Мережковский, при всем своем замечательном историческом образовании, при всей своей художественной интуиции отдельных исторических эпох, как настоящий религиозно-общественный максималист, верующий в апокалипсис, не способен ощущать историю и мыслить исторически. Он верит в изменения катастрофами, скачками, разрывами. В этих разрывах: революция — реакция, Бог — Зверь противопоставляются друг другу с остротой отвлеченных понятий, между которыми не может быть никакого иного отношения, кроме противоборства. «Превратить реакцию в революцию сверху — это такое же чудо, как превратить камни в хлеб, змею в рыбу». Отрицание «чуда» странно звучит в устах Мережковского. Но по существу гораздо важнее, что история полна такими «чудесами», которые отрицает Мережковский. И г-н Столыпин — пусть он просто-напросто реакционер, водворяющий старый порядок — был бы величайшим чудотворцем, если бы он мог предотвратить ход вещей в таком направлении. Я не считаю г-на Столыпина чудотворцем. Величие Бисмарка состояло именно в том, что он с гениальной смелостью и мощью превратил реакцию в революцию сверху. Но такие «чудеса» — без всяких гениальных людей — с исторической неизбежностью совершались и будут совершаться постоянно в творческом процессе живой истории народов. Манифест об освобождении крестьян был optima forma[201] издан впервые 31 июля 1774 года Емельяном Ивановичем Пугачевым. Это был акт несомненно революционный, за которым в истории последовала жестокая реакция, длившаяся почти сто лет, пока манифестом 19 февраля 1861 г. эта реакция не превратилась в революцию сверху. Я думаю, что никакая революция сверху не совершается без революции снизу, но, с другой стороны, никакая революция снизу ни к чему не приводит, не захватив верхов…

Пусть история требует для разрешения и завершения своих процессов мучительно долгих сроков. Но и апокалипсиса пока еще не обещают нам без всяких сроков; до сих пор он заставлял себя ждать и в своей богоматериалистической и даже в своей социалистической версии: ни конца мира вообще, ни конца мира буржуазного еще не видится.
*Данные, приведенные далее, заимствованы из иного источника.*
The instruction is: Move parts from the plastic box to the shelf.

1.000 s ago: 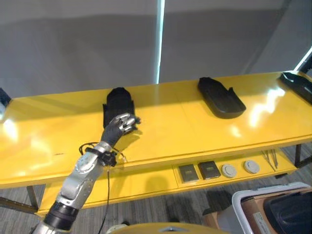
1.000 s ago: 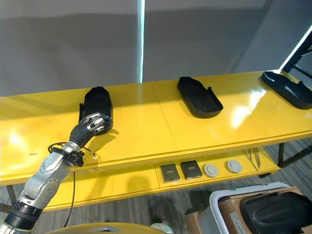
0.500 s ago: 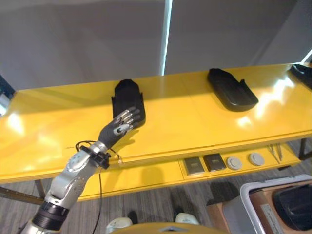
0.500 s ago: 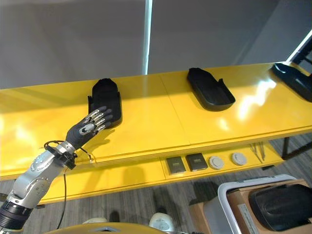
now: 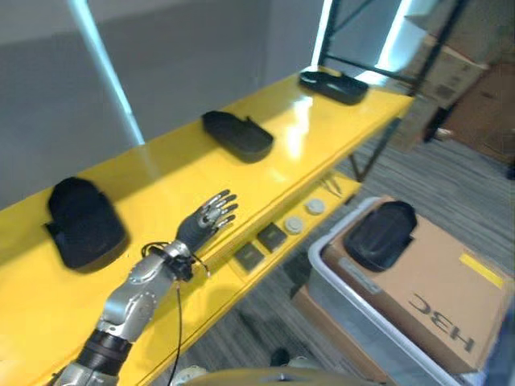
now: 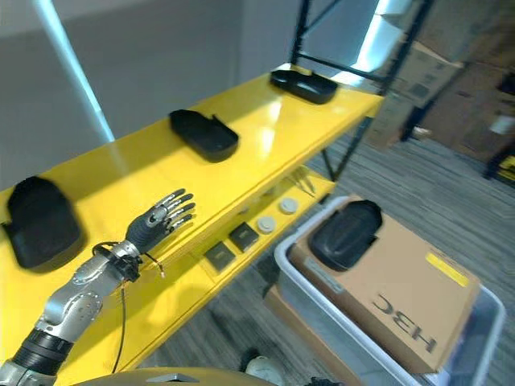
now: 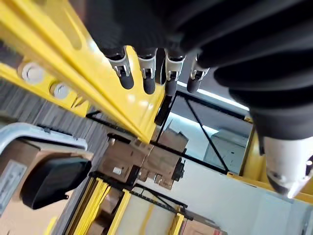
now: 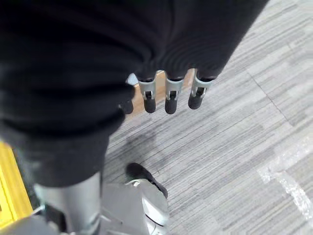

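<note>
— Where is the left hand (image 5: 208, 220)?
— It hangs over the front edge of the yellow shelf (image 5: 161, 189). Its fingers (image 7: 145, 83) are straight and spread. It holds nothing.
— And the right hand (image 8: 166, 98)?
— It points down at the grey floor (image 8: 234, 127). Its fingers are loose and straight too. Nothing is in it.
— Where are the parts?
— Three black parts lie on top of the shelf. One part (image 5: 80, 221) is near the left end, close to the back edge. The middle part (image 5: 237, 134) sits well apart from it, further along. The far part (image 5: 332, 85) is near the right end, by a black rack (image 5: 378, 32).
— Is the hand touching any of them?
— No. It is between the first two, nearer the front edge, and well apart from both.
— What about the box?
— The clear plastic box (image 6: 322, 297) stands on the floor in front of the shelf. A brown carton (image 6: 402, 281) lies in it. One more black part (image 6: 344, 233) rests on top of the carton, at the end nearest the shelf.
— Anything else?
— Small round and square pieces (image 5: 278, 233) lie on the lower ledge of the shelf.
</note>
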Controlling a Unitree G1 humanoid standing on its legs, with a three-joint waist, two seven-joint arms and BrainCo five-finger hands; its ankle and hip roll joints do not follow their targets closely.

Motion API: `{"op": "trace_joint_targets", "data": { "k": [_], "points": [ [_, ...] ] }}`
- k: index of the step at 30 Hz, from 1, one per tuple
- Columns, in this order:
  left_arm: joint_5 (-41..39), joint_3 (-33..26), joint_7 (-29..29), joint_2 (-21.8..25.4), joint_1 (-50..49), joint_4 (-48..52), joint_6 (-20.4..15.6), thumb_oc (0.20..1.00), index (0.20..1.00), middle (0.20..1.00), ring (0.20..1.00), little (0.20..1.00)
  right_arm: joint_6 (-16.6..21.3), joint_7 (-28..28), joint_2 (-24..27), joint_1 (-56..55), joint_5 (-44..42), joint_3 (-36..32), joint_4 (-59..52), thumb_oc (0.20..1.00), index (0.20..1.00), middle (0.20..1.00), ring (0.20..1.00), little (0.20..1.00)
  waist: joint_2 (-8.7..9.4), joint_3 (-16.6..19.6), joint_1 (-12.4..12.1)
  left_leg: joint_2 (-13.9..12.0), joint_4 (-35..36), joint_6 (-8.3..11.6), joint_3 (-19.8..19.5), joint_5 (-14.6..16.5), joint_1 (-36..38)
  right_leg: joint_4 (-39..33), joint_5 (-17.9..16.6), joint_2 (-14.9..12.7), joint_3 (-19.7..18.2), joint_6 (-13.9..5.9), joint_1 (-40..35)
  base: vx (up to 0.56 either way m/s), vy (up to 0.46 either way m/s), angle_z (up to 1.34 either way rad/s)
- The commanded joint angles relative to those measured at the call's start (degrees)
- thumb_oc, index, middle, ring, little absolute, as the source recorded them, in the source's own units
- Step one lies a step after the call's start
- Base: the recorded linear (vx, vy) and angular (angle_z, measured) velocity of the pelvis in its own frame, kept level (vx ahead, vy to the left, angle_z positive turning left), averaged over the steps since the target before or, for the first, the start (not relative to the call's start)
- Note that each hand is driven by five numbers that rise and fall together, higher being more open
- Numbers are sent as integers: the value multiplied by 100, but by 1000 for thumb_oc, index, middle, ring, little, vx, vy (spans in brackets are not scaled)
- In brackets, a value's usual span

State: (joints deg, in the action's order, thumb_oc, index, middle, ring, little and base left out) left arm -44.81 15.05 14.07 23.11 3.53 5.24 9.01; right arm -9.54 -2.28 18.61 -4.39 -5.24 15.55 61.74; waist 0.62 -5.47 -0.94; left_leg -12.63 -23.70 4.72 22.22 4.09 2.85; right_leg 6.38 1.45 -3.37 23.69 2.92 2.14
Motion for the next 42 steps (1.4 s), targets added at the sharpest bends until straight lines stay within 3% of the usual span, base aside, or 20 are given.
{"op": "trace_joint_targets", "data": {
  "k": [1,2,4,5,6,9,10,11,13,17,18,20,21,23,25,28,30,35,38,42],
  "points": [
    [-23,6,-159,-21,271,500,-448,1000,1000,1000,1000,1000,134,-98,229,285,3,237,-68,1000,1000,1000,1000,1000,142,-282,-346,342,-903,2,-1347,-408,-925,-557,-353,-47,-488,-691,-421,-17,-80,-150],
    [39,-56,-31,-47,212,419,-446,1000,1000,1000,1000,1000,203,-113,322,360,-85,263,-105,1000,1000,1000,1000,1000,188,-352,-461,656,-1278,-168,-1887,-621,-1358,-581,-448,-28,-813,-592,-369,22,43,-212],
    [113,-185,102,-29,77,263,-538,1000,1000,1000,1000,1000,238,-171,434,499,-204,349,-208,1000,1000,1000,1000,1000,144,-404,-569,1011,-377,-325,-2223,-577,-1274,-660,-417,98,-1372,-630,-371,84,134,-218],
    [121,-197,135,-25,59,252,-521,1000,1000,1000,1000,1000,224,-151,440,511,-218,365,-238,1000,1000,1000,1000,1000,138,-403,-573,1037,-213,-327,-2243,-587,-1234,-671,-410,111,-1424,-640,-371,136,193,-174],
    [125,-218,75,-25,28,233,-525,1000,1000,1000,1000,1000,111,-100,470,560,-182,429,-392,1000,1000,1000,1000,1000,63,-422,-585,1103,511,-266,-2374,-723,-1111,-737,-395,165,-1639,-686,-424,153,207,-154],
    [98,-224,-18,-39,28,155,-483,1000,1000,1000,1000,1000,-125,7,594,566,-48,500,-842,1000,1000,1000,1000,1000,-109,-531,-613,1291,1300,-91,-2725,-1314,-1293,-755,-377,245,-2059,-756,-582,150,233,-93],
    [65,-220,14,-35,46,139,-483,1000,1000,1000,1000,1000,-164,80,629,537,-105,497,-984,1000,1000,1000,1000,1000,-132,-552,-608,1344,1399,-97,-2744,-1312,-1324,-729,-365,221,-2106,-779,-606,8,193,-116],
    [60,-195,81,-31,72,101,-458,1000,1000,1000,1000,1000,-158,149,645,515,-130,460,-1102,1000,1000,1000,1000,1000,-115,-534,-568,1421,1536,-185,-2696,-1019,-1225,-669,-355,128,-2090,-824,-564,-23,196,-100],
    [111,-147,153,7,99,96,-379,1000,1000,1000,1000,1000,-193,252,691,441,-221,371,-1325,1000,1000,1000,1000,1000,-141,-503,-465,1480,1699,-266,-2698,-784,-1032,-563,-349,56,-2087,-883,-414,-43,196,-75],
    [326,-9,-29,52,147,-64,-379,1000,1000,1000,1000,1000,65,153,629,311,-321,186,-1514,1000,1000,1000,1000,1000,-217,-418,-314,1640,1927,-398,-2664,-518,-593,-457,-374,-40,-2140,-993,-222,-27,194,-79],
    [422,-30,-92,120,93,-92,-389,1000,1000,1000,1000,1000,210,85,553,319,-459,155,-1758,1000,1000,1000,1000,1000,-226,-387,-372,1682,1963,-466,-2550,-437,-491,-334,-375,-129,-1919,-1061,-136,-63,62,-113],
    [656,-221,-135,243,-181,-94,-519,1000,1000,1000,1000,1000,20,66,401,414,-251,192,-2408,1000,1000,1000,1000,1000,-286,-352,-533,1529,2115,-597,-2254,-383,-350,117,-375,-592,-1562,-1299,100,-139,-142,-184],
    [484,-304,57,393,-258,-112,-567,1000,1000,1000,1000,1000,97,-18,411,411,-105,155,-2630,1000,1000,1000,1000,1000,-295,-275,-535,1444,2170,-637,-2239,-337,-379,17,-423,-879,-1669,-1435,62,-152,-411,-168],
    [329,-307,63,490,-199,-120,-560,1000,1000,1000,1000,1000,185,-153,446,445,18,141,-2759,1000,1000,1000,1000,1000,-256,-203,-564,1256,2255,-597,-2245,-323,-422,-105,-479,-1111,-1685,-1554,62,-78,-563,-25],
    [77,-190,-94,442,-120,-224,-612,1000,1000,1000,1000,1000,191,-333,583,504,-8,235,-2834,1000,1000,1000,1000,1000,-203,-191,-587,965,2250,-329,-2306,-430,-565,-356,-393,-937,-1551,-1446,-94,-21,-646,60],
    [-69,-22,-133,238,-258,-231,-599,1000,1000,1000,1000,1000,14,-360,837,566,-213,440,-3332,1000,1000,1000,1000,1000,-227,-345,-621,373,2413,105,-2211,-1029,-796,-635,-318,-511,-1221,-1159,-294,-34,-475,78],
    [175,10,-29,173,-278,-395,-583,1000,1000,1000,1000,1000,-129,-268,983,521,-456,435,-3628,1000,1000,1000,1000,1000,-223,-405,-596,260,2301,186,-2037,-1172,-1029,-824,-356,-404,-1025,-1074,-435,-34,-273,49],
    [2601,399,-496,410,-419,-1003,-663,1000,1000,1000,1000,1000,39,91,1267,500,-1069,271,-5021,1000,1000,1000,1000,1000,-198,-389,-551,489,2083,108,-1677,-994,-1016,-825,-401,-421,-528,-1019,-415,-3,-66,57],
    [2605,470,-938,448,-515,-1540,-258,1000,1000,1000,1000,1000,-110,529,1284,748,-1203,223,-5315,1000,1000,1000,1000,1000,-269,-387,-556,578,2235,61,-1720,-988,-852,-750,-344,-436,-599,-1033,-444,105,99,36],
    [3620,715,-1287,488,-692,-2416,-288,1000,1000,1000,1000,1000,193,645,1236,1089,-1462,148,-5313,1000,1000,1000,1000,1000,-329,-372,-649,697,2339,4,-1829,-922,-656,-708,-320,-491,-648,-1048,-505,133,95,-4]
  ]
}}
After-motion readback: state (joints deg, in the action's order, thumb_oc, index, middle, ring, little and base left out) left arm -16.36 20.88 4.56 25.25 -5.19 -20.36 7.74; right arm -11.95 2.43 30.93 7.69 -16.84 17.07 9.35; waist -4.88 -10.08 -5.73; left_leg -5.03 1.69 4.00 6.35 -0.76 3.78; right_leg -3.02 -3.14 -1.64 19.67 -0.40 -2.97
Я прекрасно вижу, что понимание государства как «соборной личности» связано с теоретическими и практическими опасностями; эти опасности указаны в моей статье «В чем же истинный национализм?»[202] Но все-таки это понимание правильное и плодотворное, и из-за опасностей, с ним связанных, нельзя живую ткань государства, от колыбели до могилы объемлющую личность, и, несомненно, питающуюся глубочайшими религиозными переживаниями, превращать в мертвое орудие, в безжизненный механизм. Это то варварское противоорганическое и противоисторическое воззрение, на которое еще в 1800 г. с таким пафосом восстал в своих «Монологах» Шлейермахер. Конечно, культура и национальность не создаются только государственностью. Но многие драгоценнейшие плоды культуры и национальности выросли именно на стволе государственности.